Activity:
Give back exactly the lines of the data below, starting with the line that has "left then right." and going on through the line that has "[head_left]".

Entries shown:

+ + + + +

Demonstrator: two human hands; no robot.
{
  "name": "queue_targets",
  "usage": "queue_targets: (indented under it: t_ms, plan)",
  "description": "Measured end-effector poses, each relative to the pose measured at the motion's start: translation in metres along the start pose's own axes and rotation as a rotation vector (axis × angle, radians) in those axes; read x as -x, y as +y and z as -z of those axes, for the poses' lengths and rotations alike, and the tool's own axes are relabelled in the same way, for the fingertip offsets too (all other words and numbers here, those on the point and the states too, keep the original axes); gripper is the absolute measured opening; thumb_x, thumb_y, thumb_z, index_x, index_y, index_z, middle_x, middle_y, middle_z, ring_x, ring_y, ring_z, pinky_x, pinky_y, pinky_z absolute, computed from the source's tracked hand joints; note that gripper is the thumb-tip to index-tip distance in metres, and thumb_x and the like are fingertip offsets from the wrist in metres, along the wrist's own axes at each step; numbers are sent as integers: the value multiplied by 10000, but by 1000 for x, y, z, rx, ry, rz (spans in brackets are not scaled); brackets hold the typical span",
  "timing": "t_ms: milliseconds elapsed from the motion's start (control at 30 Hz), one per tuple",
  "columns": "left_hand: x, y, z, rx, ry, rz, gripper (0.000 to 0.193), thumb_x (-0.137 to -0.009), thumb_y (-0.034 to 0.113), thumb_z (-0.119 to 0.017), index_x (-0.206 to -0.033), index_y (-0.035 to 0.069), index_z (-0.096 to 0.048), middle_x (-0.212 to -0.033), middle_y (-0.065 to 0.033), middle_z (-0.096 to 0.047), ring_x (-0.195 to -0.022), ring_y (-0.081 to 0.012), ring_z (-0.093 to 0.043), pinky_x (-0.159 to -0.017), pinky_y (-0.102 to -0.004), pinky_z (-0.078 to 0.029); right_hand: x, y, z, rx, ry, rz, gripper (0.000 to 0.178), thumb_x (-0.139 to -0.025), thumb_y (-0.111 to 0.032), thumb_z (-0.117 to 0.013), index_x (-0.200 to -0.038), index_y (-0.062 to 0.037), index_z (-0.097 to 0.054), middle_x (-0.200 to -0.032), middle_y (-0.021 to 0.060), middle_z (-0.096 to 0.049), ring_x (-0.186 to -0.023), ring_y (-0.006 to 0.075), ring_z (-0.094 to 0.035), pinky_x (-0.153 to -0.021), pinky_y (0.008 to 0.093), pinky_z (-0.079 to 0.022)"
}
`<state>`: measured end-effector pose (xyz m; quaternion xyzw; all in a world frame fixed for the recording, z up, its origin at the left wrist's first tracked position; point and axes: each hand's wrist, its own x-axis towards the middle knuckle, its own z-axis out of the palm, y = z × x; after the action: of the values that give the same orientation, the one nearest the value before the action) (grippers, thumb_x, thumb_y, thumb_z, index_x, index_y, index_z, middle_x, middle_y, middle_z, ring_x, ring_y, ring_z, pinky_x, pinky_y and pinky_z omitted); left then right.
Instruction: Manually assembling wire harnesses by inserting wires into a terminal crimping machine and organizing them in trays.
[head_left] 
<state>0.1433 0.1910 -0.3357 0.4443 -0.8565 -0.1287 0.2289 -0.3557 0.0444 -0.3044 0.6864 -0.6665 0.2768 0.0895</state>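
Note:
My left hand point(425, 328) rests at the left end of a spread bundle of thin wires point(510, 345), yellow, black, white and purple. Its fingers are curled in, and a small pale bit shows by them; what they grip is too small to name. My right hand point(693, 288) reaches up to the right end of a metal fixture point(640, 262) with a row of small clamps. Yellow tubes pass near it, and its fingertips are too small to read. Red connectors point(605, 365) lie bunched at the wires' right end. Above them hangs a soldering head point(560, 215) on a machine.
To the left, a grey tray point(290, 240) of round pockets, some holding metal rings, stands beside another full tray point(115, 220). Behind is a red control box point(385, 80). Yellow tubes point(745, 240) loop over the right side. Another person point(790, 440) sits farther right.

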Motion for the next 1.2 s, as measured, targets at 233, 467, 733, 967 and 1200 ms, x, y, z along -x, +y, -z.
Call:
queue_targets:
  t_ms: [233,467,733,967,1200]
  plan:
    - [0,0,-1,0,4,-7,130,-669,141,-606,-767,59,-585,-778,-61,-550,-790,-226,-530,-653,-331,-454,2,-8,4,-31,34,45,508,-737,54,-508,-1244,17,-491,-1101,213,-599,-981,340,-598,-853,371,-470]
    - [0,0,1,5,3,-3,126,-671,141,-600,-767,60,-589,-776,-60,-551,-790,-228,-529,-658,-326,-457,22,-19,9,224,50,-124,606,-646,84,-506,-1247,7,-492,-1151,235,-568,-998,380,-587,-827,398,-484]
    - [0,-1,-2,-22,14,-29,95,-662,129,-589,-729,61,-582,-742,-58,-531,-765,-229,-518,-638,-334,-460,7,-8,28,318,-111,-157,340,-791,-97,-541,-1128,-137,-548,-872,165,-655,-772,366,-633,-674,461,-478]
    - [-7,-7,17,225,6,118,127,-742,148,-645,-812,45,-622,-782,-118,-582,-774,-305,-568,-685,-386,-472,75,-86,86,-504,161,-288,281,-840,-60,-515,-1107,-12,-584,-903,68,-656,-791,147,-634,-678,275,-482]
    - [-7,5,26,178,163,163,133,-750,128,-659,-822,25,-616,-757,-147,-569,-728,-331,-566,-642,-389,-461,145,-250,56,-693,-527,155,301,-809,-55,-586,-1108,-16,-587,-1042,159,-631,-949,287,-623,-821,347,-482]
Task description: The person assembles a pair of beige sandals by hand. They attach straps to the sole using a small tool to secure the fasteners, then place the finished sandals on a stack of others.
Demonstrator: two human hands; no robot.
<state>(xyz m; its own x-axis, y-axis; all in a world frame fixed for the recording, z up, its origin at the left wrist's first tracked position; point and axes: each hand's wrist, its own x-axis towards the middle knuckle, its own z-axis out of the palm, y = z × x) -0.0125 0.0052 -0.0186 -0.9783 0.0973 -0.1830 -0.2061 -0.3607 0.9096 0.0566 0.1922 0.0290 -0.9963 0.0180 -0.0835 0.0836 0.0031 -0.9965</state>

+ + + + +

Task response:
`<state>`: measured end-effector pose (xyz m; quaternion xyzw; all in a world frame fixed for the recording, z up, its origin at the left wrist's first tracked position; point and axes: each hand's wrist, its own x-axis towards the middle knuckle, its own z-axis out of the palm, y = z × x; after the action: of the values that give the same orientation, the one nearest the value before the action) (grippers, thumb_x, thumb_y, thumb_z, index_x, index_y, index_z, middle_x, middle_y, middle_z, ring_x, ring_y, ring_z, pinky_x, pinky_y and pinky_z omitted); left then right.
Instruction: Manually assembling wire harnesses by inserting wires into a terminal crimping machine and organizing them in trays.
[head_left] 

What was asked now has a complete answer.